I don't think I've ever seen Memtest fail to identify issues with RAM. In my opinion you can count your RAM out as the issue.

That's the only good news in this... because that, in my opinion, only leaves your GPU and those artifact are either dead pixel in your screen or your GPU failing. Dead pixels don't tend to fix themselves and they typically don't appear in random, separated, spots.

I'm personally of the opinion that it's time to start the RMA process for your GPU. Of course you could give it a few hours or try gaming a bit to really give it a go and see but I feel like everything always circles back to your GPU.
 
Well, that's both good news and bad news.

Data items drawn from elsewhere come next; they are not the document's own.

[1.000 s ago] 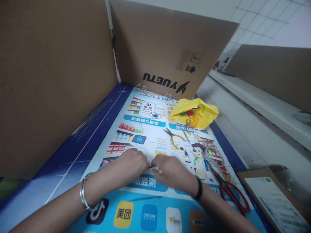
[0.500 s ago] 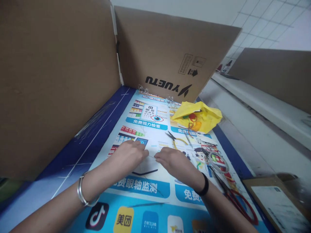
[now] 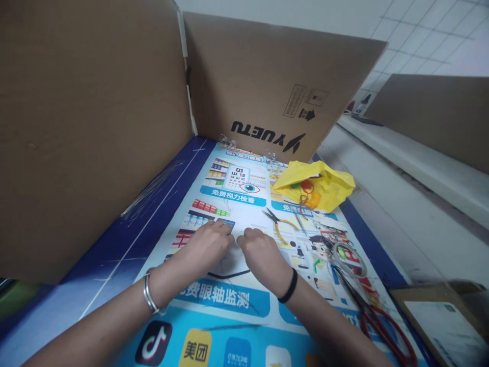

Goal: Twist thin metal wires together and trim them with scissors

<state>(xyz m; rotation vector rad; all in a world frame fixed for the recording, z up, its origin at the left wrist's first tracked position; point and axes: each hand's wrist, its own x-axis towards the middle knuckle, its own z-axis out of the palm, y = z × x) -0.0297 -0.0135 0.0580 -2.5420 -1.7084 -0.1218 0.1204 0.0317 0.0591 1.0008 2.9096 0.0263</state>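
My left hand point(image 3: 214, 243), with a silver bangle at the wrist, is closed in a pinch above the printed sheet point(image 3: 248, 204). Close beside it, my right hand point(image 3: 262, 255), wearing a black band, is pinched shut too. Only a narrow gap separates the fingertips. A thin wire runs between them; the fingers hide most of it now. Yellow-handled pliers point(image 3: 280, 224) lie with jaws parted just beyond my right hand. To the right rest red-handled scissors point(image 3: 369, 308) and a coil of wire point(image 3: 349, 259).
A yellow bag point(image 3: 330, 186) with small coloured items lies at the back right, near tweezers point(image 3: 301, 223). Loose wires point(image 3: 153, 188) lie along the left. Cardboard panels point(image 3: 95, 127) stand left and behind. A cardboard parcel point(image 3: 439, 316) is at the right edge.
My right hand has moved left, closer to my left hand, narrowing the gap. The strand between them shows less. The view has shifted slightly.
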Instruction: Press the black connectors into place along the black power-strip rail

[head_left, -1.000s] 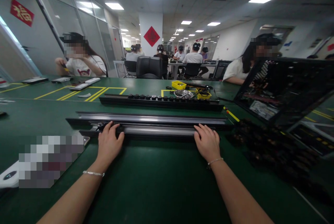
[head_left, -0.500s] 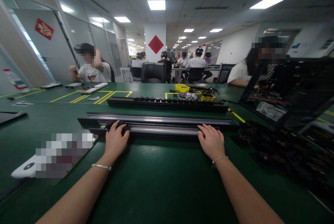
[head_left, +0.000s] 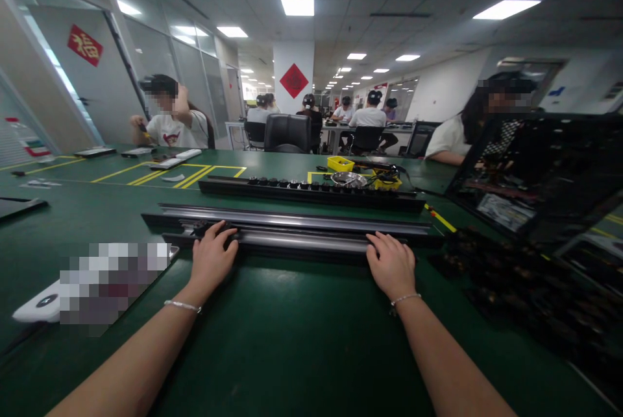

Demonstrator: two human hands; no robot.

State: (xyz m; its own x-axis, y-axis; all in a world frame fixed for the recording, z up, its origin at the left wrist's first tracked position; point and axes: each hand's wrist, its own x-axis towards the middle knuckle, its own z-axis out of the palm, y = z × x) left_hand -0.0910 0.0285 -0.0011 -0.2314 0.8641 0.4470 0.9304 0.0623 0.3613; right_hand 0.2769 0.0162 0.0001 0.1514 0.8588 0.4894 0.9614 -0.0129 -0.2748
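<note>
A long black rail point(head_left: 302, 242) with a shiny metallic top face lies across the green table in front of me. Over its left part, my left hand point(head_left: 213, 257) has its fingers bent around a small black part point(head_left: 197, 229); the fingertips partly hide the contact. My right hand point(head_left: 393, 262) holds the rail near its right end, thumb on the near side and fingers over the top. Just behind lies a second similar rail point(head_left: 292, 218). Farther back, a third black rail point(head_left: 311, 195) carries a row of several small dark and silvery pieces point(head_left: 292, 184).
A white device point(head_left: 39, 303) lies at the left. Dark parts are heaped point(head_left: 525, 287) at the right, before a black open case point(head_left: 545, 170). Yellow trays point(head_left: 341, 163) and a round metal dish point(head_left: 348, 179) stand behind the rails. People sit across the table.
The view has shifted slightly. Both hands keep nearly the same places on the near rail, with no clear change in their hold.
</note>
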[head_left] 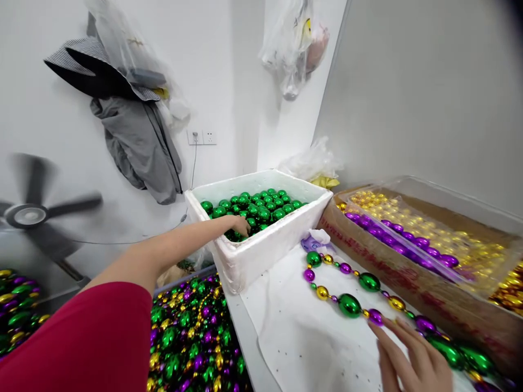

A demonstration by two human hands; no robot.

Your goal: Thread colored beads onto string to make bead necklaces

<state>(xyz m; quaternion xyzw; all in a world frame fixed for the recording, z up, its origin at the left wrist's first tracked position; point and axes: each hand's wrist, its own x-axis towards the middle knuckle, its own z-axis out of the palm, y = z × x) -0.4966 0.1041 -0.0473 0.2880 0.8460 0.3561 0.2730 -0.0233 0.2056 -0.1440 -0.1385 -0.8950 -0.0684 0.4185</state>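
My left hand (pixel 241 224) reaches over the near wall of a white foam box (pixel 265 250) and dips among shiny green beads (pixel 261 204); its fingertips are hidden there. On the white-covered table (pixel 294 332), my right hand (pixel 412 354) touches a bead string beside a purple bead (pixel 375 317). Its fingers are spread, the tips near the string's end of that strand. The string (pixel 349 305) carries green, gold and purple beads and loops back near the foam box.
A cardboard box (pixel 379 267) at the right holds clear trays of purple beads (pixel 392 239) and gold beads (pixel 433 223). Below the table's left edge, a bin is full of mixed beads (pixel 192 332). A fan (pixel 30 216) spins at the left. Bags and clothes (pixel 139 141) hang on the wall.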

I don't think I've ever seen Memtest fail to identify issues with RAM. In my opinion you can count your RAM out as the issue.

That's the only good news in this... because that, in my opinion, only leaves your GPU and those artifact are either dead pixel in your screen or your GPU failing. Dead pixels don't tend to fix themselves and they typically don't appear in random, separated, spots.

I'm personally of the opinion that it's time to start the RMA process for your GPU. Of course you could give it a few hours or try gaming a bit to really give it a go and see but I feel like everything always circles back to your GPU.

i don't think its dead pixels, the screen is new and i just checked with https://deadpixeltest.org/ which gave me eye cancer but i didn't see any dead pixel

also i just played cyberpunk on that 1080Ti for an hour without any issue
 
i don't think its dead pixels, the screen is new and i just checked with https://deadpixeltest.org/ which gave me eye cancer but i didn't see any dead pixel

also i just played cyberpunk on that 1080Ti for an hour without any issue

Yeah, sorry if I was unclear. I meant that this is clearly not dead pixels.

We are really back to your GPU being the issue as I first thought. I get why you feel it's early to claim victory though.

I don't know how you bought the PC but I'd get in touch with them with a quick rundown of everything that happened/you tried. I really can't imagine you getting pushback on this.